The numbers are still dismal, folks. And unfortunately, the same changes that made o1-preview more effective for reasoning make it worse for chatting. Higher latency, longer wait times for responses—the kids I am surveying in my head are already opening up another tab.
¶ Stanford math education professor Jennifer Langer-Osuna brought some students and technologists together to ask the question, “What if we could design ways to use generative AI to help humans learn with… other humans?” The results are wacky and boundary-expanding in a very positive way. More low stakes experimentation like this IMO.
¶ The Gallup Voices of Gen Z Survey has lots of reasons for concern and a couple of reasons for cheer. I found the characteristics of students’ best teachers pretty interesting. Check out that jump from #2 to #1.
¶ Ed Tech Company AllHere, Once Lauded for Creating L.A. Schools’ $6M AI Chatbot, Files for Bankruptcy. It almost feels like rubbernecking at the scene of a car accident to post updates here, but it’s a very interesting story. Not an AI story, in my view, but a future edtech classic.

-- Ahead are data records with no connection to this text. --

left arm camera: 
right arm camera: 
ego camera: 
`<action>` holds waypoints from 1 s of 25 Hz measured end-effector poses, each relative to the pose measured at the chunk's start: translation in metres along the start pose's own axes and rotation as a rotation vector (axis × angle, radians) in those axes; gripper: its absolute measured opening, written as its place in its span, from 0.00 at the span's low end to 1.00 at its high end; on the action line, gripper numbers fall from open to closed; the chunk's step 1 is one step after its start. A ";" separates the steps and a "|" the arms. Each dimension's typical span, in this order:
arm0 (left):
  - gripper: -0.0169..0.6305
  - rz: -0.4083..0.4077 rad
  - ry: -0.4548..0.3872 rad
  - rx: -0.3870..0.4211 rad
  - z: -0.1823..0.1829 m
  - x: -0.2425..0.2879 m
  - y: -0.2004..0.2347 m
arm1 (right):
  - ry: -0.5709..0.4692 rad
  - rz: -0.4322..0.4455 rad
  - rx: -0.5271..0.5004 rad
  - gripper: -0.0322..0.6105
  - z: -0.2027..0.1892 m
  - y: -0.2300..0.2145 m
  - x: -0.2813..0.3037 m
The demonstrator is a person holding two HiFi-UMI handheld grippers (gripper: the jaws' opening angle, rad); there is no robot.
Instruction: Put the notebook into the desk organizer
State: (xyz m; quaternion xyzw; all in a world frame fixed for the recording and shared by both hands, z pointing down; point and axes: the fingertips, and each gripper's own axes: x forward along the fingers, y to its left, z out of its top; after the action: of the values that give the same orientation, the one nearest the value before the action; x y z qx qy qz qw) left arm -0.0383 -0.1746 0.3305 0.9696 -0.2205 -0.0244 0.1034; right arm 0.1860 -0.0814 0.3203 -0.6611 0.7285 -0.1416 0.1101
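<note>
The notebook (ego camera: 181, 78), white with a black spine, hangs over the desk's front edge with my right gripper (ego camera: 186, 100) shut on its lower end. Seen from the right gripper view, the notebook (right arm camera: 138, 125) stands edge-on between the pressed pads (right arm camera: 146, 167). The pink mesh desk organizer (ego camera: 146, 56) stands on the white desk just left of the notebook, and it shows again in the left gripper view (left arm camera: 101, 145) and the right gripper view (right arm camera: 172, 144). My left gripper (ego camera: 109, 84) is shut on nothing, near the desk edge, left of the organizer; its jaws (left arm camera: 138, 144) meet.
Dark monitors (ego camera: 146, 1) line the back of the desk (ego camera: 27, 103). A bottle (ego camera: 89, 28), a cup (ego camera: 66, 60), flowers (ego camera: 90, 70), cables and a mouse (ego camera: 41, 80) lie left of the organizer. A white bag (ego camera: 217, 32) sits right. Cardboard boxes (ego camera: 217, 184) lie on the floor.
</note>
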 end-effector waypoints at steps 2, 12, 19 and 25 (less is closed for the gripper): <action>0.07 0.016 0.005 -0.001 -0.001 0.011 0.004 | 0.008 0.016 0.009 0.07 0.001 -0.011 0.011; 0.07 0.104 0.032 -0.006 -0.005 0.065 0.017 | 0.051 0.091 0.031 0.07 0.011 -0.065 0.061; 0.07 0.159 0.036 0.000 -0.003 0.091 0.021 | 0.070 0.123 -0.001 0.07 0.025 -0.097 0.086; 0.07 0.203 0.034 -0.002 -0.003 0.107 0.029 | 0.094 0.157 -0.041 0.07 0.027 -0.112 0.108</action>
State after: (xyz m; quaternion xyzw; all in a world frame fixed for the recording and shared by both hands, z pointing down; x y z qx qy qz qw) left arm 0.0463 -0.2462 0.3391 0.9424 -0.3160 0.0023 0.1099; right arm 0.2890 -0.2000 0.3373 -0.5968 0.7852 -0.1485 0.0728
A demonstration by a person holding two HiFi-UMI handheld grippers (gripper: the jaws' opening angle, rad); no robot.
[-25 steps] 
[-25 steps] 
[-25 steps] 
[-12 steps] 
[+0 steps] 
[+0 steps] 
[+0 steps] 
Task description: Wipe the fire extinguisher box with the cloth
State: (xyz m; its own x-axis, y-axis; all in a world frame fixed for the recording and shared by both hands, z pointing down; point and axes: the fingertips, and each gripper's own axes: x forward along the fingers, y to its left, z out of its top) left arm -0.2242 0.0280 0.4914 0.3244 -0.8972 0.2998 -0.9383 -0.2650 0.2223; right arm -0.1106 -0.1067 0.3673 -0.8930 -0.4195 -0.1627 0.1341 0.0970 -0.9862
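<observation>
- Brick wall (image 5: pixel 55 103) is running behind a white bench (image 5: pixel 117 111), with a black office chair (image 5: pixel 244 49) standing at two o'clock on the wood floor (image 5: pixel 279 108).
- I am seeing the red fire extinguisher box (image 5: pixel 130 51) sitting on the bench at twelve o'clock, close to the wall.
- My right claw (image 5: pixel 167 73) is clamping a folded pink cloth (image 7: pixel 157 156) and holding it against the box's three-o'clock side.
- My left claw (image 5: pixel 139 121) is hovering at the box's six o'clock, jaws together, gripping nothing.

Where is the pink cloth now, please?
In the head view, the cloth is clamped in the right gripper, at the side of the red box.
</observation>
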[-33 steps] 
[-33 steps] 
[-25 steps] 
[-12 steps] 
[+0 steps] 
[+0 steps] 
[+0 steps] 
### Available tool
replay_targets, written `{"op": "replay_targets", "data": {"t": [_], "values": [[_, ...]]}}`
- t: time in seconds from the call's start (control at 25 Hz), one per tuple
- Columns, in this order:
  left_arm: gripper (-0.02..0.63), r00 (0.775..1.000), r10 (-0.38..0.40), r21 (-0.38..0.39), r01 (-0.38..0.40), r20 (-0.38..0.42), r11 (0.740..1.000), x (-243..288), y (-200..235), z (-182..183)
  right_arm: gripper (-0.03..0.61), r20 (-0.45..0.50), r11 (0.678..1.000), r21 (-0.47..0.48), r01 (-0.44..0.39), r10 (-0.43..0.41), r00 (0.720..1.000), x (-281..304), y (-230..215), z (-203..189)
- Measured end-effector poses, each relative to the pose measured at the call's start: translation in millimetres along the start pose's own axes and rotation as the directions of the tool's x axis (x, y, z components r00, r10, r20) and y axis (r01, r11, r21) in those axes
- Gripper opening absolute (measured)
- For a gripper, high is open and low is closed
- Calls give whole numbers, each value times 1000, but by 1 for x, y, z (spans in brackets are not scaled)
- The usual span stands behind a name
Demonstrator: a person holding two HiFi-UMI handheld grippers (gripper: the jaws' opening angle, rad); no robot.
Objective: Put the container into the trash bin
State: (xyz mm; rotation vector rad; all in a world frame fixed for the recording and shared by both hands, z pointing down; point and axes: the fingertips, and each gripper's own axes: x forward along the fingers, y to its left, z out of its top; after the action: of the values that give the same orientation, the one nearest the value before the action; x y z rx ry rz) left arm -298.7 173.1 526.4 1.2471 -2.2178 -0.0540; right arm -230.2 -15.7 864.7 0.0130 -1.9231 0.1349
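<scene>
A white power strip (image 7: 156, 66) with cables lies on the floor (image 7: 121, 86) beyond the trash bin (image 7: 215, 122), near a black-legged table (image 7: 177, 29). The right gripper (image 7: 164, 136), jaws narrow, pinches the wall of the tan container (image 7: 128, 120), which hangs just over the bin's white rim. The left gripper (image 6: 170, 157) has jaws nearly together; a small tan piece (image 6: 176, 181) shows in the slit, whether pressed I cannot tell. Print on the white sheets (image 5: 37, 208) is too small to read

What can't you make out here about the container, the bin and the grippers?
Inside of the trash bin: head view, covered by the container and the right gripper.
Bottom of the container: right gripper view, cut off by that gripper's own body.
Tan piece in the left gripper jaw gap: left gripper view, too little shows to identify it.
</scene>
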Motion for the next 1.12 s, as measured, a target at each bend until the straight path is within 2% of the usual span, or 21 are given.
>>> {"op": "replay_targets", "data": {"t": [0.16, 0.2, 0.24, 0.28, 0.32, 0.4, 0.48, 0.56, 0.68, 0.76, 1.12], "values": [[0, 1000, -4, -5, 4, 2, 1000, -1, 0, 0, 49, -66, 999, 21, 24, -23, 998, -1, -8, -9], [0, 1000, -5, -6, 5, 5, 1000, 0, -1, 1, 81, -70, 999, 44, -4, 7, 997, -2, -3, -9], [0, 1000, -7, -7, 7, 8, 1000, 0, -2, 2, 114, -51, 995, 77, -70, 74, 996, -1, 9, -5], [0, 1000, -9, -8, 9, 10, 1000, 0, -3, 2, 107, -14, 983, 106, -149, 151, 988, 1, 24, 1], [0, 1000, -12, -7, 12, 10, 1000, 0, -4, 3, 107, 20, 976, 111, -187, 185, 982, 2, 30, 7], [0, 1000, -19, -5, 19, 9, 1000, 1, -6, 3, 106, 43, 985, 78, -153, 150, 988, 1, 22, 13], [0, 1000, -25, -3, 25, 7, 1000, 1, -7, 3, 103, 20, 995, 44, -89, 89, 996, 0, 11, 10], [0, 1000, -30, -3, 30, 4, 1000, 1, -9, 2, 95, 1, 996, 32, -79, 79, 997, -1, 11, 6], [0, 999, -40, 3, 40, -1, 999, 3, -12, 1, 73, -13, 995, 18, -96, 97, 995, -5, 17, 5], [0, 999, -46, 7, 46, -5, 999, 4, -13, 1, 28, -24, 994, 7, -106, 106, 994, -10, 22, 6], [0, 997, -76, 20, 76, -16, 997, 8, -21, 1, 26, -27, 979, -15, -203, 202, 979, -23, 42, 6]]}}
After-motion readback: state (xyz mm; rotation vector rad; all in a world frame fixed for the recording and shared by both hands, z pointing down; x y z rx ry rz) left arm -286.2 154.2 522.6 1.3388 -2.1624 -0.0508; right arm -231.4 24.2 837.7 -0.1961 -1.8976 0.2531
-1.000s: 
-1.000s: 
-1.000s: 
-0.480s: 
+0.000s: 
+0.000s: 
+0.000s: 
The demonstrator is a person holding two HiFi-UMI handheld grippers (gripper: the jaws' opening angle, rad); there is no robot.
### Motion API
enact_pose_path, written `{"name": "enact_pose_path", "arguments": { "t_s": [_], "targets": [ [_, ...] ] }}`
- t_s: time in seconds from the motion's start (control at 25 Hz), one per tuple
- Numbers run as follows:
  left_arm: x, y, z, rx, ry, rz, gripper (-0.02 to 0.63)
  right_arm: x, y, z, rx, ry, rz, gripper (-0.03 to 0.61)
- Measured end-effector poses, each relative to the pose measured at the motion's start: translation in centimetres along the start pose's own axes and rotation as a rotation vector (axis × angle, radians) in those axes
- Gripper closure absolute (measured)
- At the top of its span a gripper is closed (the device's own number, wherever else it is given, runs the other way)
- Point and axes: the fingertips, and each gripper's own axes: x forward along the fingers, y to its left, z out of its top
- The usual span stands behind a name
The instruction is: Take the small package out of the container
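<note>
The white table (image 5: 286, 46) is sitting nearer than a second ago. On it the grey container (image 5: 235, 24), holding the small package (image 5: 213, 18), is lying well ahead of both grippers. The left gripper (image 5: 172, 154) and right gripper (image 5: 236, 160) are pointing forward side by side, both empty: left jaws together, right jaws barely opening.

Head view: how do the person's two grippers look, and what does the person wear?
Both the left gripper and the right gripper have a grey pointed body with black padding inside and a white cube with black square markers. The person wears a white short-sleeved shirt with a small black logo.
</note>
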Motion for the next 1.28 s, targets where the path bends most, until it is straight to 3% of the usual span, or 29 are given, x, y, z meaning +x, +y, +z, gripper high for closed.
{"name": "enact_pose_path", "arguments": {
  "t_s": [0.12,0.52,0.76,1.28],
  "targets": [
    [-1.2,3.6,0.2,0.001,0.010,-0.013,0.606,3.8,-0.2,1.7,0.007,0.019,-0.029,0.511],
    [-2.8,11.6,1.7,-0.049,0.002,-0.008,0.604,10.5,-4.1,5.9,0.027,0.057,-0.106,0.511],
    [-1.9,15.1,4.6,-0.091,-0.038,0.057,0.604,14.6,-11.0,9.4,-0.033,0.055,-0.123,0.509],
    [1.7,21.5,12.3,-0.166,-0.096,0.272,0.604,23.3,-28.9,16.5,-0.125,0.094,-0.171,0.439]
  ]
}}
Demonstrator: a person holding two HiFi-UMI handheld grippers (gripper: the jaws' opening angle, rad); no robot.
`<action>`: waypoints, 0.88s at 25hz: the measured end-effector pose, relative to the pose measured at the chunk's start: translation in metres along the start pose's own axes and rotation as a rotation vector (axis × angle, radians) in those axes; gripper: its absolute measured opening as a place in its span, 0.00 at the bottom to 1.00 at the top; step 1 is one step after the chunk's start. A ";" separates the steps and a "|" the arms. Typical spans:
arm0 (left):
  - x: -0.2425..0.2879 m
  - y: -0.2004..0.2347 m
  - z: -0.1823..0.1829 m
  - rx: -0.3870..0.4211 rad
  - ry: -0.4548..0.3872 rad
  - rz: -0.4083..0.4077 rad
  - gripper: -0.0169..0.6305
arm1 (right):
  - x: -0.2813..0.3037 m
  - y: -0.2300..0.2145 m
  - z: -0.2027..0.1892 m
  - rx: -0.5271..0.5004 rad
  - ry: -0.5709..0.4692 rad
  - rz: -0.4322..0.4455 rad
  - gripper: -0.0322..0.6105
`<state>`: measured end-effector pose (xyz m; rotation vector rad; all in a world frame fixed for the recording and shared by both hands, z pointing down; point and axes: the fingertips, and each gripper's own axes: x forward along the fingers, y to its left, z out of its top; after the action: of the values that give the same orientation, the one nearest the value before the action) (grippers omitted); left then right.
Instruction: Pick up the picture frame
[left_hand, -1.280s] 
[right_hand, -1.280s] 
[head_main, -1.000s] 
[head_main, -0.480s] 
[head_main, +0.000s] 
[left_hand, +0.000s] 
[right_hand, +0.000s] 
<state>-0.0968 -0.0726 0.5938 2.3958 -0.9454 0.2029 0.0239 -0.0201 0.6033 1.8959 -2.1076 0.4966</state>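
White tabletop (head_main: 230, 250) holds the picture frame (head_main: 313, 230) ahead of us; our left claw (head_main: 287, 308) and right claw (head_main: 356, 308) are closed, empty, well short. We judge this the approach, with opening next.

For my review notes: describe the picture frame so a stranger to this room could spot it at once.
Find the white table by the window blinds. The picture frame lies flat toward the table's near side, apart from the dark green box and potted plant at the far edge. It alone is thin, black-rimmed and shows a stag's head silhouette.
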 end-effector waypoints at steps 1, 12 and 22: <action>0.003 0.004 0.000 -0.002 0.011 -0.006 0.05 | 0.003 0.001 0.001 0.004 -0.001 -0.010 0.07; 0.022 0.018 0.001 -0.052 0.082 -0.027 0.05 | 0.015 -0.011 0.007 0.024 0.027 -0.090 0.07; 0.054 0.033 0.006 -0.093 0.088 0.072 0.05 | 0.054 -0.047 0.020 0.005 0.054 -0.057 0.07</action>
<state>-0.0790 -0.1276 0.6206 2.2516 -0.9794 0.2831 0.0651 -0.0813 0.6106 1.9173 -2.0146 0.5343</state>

To follow up on the featured quote from Agasthya Shenoy:
What I've noticed with AI is that it is VERY sensitive to the specific wording of the prompt. So, if you are able to **exactly** articulate what you're looking for, the tools can be powerful. That works great for people who already have a strong foundation, and are just trying to resolve a small technical point. But often in the classroom struggling students have difficulty even formulating what they don't know, and no AI system is going to work well with a prompt like "I don't get it." One of the roles of good teachers is that they can pick up on student's weaknesses and figure out where they need help even when the student can't. I think ultimately AI will help those students who are already doing well, while not adding much value to those who are not. Unfortunately, that is counter to the whole premise of using AI in schools, which is to provide "personalized" tutoring to weaker students. So I'm skeptical that this is going to make much of a difference, and if it does it will probably just widen the achievement gap, not reduce it.
I appreciate your rigorous criticism of AI. I can't get beyond the weirdness of it all. Or I am missing the whole point.
With the data from communication of matters of current math, responses are generated. Seems this assures teaching/learning are constrained to a perpetual loop of contemporaneity. They can never get on a path to the world the technology behind it all is taking them.